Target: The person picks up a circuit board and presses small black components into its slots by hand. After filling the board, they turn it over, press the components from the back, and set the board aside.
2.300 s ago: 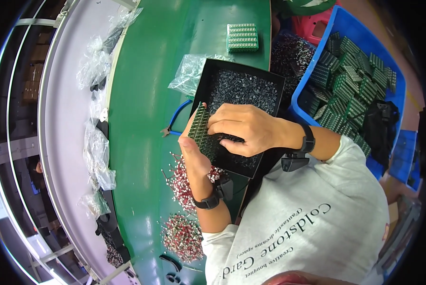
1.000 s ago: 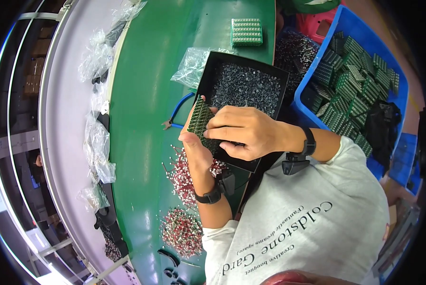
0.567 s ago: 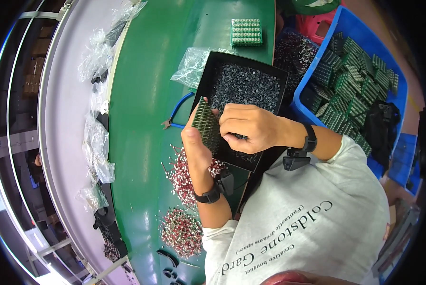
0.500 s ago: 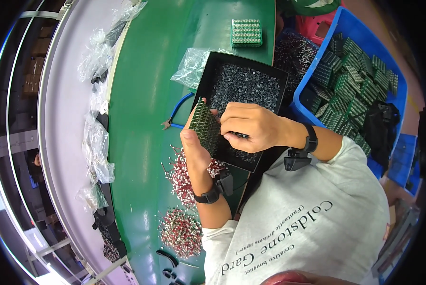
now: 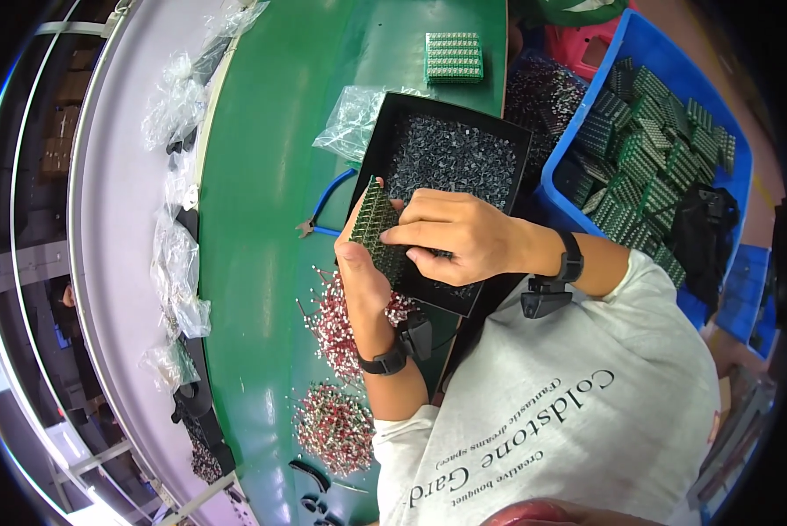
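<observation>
My left hand [image 5: 364,276] is closed round a green circuit board panel [image 5: 377,230] with rows of small parts, held tilted over the left side of a black tray [image 5: 373,151]. My right hand [image 5: 463,235] has its index fingertip against the panel's face, its other fingers curled. Whatever lies in those fingers is too small or hidden to name. Small black pieces [image 5: 455,158] fill much of the tray beneath both hands. Just left of the panel lie blue-handled cutting pliers [image 5: 331,200].
Two heaps of red and white wires [image 5: 334,430] lie on the green table [image 5: 262,263]. A stack of boards [image 5: 453,58] stands at the back, near a clear plastic bag [image 5: 348,123]. At right, a blue bin [image 5: 553,167] holds many boards. Plastic bags [image 5: 176,263] line the left edge.
My right index finger has stretched out leftward onto the panel's face, where before the fingers were bunched beside it. The left hand holds the panel almost unmoved.
</observation>
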`<move>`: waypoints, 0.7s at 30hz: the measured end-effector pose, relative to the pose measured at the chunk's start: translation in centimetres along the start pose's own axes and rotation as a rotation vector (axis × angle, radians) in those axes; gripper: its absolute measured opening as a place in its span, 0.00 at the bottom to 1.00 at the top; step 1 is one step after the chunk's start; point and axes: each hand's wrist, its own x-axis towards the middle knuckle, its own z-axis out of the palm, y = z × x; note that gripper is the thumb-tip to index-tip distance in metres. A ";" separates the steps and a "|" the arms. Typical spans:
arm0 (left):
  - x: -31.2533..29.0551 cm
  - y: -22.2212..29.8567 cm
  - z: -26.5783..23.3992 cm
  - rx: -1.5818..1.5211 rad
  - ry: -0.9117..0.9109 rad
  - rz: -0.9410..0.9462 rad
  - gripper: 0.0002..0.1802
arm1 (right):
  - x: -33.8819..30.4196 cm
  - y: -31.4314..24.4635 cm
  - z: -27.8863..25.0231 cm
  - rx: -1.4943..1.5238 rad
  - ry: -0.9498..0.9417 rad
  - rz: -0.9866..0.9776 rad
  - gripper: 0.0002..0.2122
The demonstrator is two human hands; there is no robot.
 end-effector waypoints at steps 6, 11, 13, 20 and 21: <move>-0.2 -0.7 -0.4 0.053 -0.020 0.037 0.54 | 0.0 -0.3 0.0 0.012 -0.073 0.038 0.13; -0.2 0.2 0.2 -0.040 0.003 -0.011 0.53 | 0.1 0.1 -0.7 -0.022 -0.002 0.014 0.11; -0.3 -0.3 -0.1 -0.093 -0.004 -0.028 0.54 | 0.2 -0.1 -0.8 -0.053 0.016 0.024 0.10; 0.0 0.1 0.0 0.059 -0.025 0.000 0.56 | 0.5 -0.2 0.6 -0.064 0.069 -0.016 0.10; 0.0 0.0 0.0 0.062 -0.017 -0.005 0.56 | 0.5 -0.3 0.7 -0.046 0.061 -0.017 0.10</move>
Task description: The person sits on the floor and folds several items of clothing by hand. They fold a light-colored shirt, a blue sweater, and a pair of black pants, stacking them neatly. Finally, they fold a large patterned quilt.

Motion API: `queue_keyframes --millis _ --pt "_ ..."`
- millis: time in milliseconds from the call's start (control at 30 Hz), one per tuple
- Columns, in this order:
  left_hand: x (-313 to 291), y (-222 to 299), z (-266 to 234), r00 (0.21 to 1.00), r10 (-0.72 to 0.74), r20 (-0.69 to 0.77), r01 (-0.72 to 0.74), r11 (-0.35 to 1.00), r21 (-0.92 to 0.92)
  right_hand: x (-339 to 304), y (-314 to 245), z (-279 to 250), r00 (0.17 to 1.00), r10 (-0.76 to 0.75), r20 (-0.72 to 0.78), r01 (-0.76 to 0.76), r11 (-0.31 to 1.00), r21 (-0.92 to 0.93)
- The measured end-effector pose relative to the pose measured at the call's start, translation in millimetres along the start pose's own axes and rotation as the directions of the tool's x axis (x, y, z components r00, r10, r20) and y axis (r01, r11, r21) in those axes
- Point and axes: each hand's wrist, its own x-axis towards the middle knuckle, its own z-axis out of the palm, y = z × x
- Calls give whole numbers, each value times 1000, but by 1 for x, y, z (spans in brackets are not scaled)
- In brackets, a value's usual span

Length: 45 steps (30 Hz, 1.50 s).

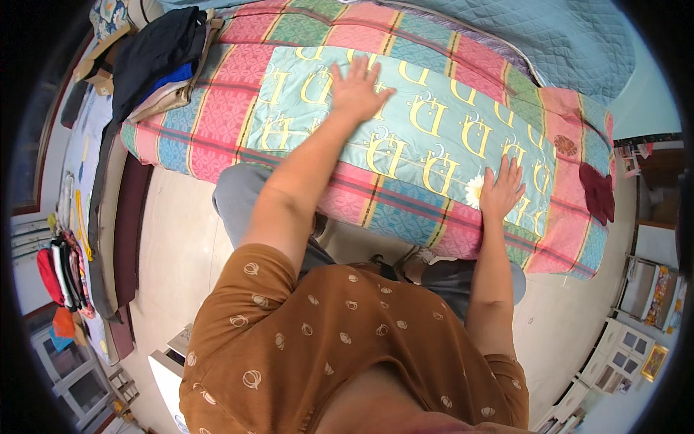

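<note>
A pale green cloth with yellow letter patterns and a white daisy lies spread flat in front of me, long side across. Its shape is like a pillowcase or folded fabric piece. My left hand rests palm down on its upper left part, fingers spread. Near its lower right edge my right hand lies flat too, beside the daisy, fingers apart. Neither hand holds anything. Beneath the cloth is a plaid cover in pink, blue and green over a low, bed-like surface.
Folded dark clothes are stacked at the far left end of the plaid cover. A dark red cloth item lies at its right end. Behind it is a blue quilted cover. At left runs a sofa-like seat; a white cabinet stands at right.
</note>
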Motion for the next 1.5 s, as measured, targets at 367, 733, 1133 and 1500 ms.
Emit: queue_keyframes --millis 367,733,1133,1500 --pt "14 -184 5 977 -211 26 200 953 226 0 -2 0 999 -4 -33 5 1000 27" --pt "-83 -9 -32 991 123 -59 -134 960 -245 0 -1 5 998 -13 -57 15 1000 22" --pt "-124 -101 -9 863 -487 -136 435 852 -292 -1 5 7 999 20 -45 -21 1000 -20" --pt "-175 -97 -22 458 -844 278 -13 -319 -948 4 -77 -11 993 64 103 -76 990 122"
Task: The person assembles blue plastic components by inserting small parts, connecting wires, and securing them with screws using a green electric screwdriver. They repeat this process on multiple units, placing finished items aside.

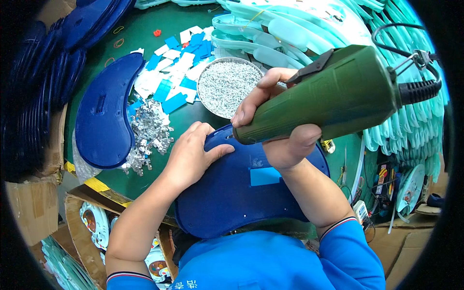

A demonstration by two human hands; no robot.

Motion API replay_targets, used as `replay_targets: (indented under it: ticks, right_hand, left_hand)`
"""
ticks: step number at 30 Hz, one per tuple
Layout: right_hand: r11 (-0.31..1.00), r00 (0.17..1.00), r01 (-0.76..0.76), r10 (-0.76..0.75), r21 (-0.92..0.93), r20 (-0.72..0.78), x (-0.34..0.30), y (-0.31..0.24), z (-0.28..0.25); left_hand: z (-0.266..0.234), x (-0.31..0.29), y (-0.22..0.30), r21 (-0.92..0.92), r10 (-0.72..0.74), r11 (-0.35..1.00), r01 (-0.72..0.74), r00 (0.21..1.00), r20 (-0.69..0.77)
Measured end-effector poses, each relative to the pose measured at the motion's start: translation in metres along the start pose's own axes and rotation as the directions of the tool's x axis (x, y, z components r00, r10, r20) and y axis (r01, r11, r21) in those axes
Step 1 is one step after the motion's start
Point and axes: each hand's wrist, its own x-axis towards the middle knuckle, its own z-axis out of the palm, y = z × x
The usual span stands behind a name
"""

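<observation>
Right hand wraps the green screwdriver, its bit at eleven o'clock on the blue panel; left hand pinches that edge, apparently bracing it.

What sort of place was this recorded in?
Probably a factory assembly workshop: there is a corded green power driver, a heap of small silvery parts and stacks of matching pale-green shells.

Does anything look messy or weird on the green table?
The blue and white pieces lie jumbled, with silvery metal bits loosely heaped beside the left dark blue panel. One small red piece sits apart. I can't see anything broken.
</observation>
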Motion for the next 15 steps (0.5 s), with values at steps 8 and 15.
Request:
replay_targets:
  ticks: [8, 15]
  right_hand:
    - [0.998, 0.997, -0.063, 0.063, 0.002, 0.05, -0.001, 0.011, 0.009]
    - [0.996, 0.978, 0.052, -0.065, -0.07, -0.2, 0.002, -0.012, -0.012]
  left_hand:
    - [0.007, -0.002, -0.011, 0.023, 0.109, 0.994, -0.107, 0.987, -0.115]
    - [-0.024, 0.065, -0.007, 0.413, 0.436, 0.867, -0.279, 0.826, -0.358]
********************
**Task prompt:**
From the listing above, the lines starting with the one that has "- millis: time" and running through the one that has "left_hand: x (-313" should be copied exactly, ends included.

**Problem solution:**
- millis: time in milliseconds from the call's start (control at 30 Hz), one per tuple
- Columns, in this order:
  left_hand: x (-313 to 291), y (-222 to 299), z (-266 to 234), r00 (0.21 to 1.00), r10 (-0.72 to 0.74), r20 (-0.69 to 0.77), r01 (-0.72 to 0.74), r11 (-0.35 to 1.00), r21 (-0.92 to 0.92)

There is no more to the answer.